The purpose of this study was to evaluate the effects of reconstruction filters, X-ray source trajectories and intervals in the quality of digital tomosynthesis (DT) images, and the results was clinically validated. The filtered back-projection was implemented by using Ramp, Shepp-Logan, Cosine, Hamming, Hann and Blackman filters, and the X-ray source trajectories were simulated with 1 × 36, 2 × 18, 3 × 12, 4 × 9 and 6 × 6 arrays. The X-ray source intervals were 5, 10, 20, 30 and 40 mm. The depth resolution, spatial resolution and noise of DT image were evaluated by measuring artifact spread function (ASF), full width at half maximum (FWHM) and signal-to-noise ratio (SNR), respectively.
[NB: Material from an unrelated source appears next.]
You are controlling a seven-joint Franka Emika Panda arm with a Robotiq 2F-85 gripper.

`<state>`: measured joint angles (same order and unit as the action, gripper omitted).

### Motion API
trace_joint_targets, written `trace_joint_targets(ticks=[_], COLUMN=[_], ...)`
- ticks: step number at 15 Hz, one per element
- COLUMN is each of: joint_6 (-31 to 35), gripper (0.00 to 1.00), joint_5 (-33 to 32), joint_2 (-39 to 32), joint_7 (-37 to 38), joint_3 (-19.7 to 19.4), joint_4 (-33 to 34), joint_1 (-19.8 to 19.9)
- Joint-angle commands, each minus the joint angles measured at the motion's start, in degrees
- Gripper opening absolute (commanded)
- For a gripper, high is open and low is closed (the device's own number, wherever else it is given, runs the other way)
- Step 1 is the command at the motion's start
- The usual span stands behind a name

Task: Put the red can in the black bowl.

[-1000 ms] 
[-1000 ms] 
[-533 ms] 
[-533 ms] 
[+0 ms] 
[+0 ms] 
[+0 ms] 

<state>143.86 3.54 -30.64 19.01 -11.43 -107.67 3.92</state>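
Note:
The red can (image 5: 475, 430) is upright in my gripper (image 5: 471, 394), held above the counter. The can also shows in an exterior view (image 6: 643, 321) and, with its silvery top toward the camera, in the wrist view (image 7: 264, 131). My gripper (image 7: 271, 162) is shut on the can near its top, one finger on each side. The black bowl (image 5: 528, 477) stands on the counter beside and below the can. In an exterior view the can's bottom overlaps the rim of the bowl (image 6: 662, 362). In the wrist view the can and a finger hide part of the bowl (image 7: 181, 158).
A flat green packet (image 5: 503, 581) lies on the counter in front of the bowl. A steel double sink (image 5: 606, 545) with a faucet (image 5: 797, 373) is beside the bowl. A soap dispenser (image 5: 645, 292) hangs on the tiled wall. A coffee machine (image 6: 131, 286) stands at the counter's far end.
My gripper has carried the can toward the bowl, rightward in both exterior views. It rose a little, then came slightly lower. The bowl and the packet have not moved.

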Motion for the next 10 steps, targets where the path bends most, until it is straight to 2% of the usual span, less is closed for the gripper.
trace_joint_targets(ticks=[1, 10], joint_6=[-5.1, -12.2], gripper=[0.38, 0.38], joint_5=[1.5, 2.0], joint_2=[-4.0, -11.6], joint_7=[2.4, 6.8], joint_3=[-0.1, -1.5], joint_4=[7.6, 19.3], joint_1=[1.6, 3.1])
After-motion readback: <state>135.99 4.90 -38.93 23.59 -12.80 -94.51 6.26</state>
The results showed that the spatial resolution and noise properties of DT images were maximized by the Ramp and Blackman filters, respectively, and the depth resolution and noise properties of the DT images obtained with a 1 × 36 X-ray source trajectory were superior to the other trajectories. The depth resolution and noise properties of DT images improved with an increase of X-ray source intervals, and the high X-ray source intervals degraded the spatial resolution of DT images. Therefore, the characteristics of DT images are highly dependent on reconstruction filters, X-ray source trajectories and intervals, and it is necessary to use optimal imaging parameters in accordance with diagnostic purpose.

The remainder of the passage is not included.